R Learning Path: From beginner to expert in R in 7 steps
This learning path is mainly for novice R users that are just getting started but it will also cover some of the latest changes in the language that might appeal to more advanced R users.
Step 3: The core of R -> packages
Every R package is simply a bundle of code that serves a specific purpose and is designed to be reusable by other developers. In addition to the primary codebase, packages often include data, documentation, and tests. As an R user, you can simply download a particular package (some are even pre-installed) and start using its functionalities. Everyone can develop R packages, and everyone can share their R packages with others.
The above is an extremely powerful concept and one of the key reasons R is so successful as a language and as a community. Namely, you don’t need to do all the hard core programming yourself or understand every complex detail of a particular algorithm or visualization. You can simple use the out-of-the box functions that come with the relevant package as an interface to such functionalities. As such it is useful to have an understanding of R’s package ecosystem.

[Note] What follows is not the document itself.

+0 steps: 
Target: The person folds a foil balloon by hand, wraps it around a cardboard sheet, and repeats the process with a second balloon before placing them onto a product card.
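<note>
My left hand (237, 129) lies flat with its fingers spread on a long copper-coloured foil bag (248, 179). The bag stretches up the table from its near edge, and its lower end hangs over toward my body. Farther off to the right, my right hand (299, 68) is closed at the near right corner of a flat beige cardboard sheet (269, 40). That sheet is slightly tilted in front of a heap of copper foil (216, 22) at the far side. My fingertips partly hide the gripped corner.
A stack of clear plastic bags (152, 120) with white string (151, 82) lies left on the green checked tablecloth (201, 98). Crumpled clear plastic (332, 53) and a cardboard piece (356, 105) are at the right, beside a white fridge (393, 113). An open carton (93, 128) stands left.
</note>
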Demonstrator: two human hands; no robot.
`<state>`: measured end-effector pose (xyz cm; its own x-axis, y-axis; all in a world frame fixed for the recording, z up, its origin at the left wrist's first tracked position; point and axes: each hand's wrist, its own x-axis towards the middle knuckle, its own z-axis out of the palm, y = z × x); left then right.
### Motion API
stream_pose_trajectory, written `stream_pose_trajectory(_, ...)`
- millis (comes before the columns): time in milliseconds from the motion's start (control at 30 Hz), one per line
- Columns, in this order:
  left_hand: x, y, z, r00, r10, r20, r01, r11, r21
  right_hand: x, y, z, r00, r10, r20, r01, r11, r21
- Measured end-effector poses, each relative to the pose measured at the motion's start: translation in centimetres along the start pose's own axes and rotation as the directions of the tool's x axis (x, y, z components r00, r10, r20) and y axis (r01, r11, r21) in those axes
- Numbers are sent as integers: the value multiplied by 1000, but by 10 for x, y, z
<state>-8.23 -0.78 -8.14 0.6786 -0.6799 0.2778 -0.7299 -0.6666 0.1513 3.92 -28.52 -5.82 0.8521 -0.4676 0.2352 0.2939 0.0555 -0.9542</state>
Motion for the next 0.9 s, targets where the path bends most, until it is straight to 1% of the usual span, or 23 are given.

Many R packages are available from the Comprehensive R Archive Network, and you can install them using the install.packages function. What is great about CRAN is that it associates packages with a particular task via Task Views. Alternatively, you can find R packages on bioconductor, github and bitbucket.
Looking for a particular package and corresponding documentation? Try Rdocumentation, where you can easily search packages from CRAN, github and bioconductor.
Step 4: Help?!
You will quickly find out that for every R question you solve, five new ones will pop-up. Luckily, there are many ways to get help:
- Within R you can make use of its built-in help system. For example the command `?plot` will provide you with the documentation on the plot function.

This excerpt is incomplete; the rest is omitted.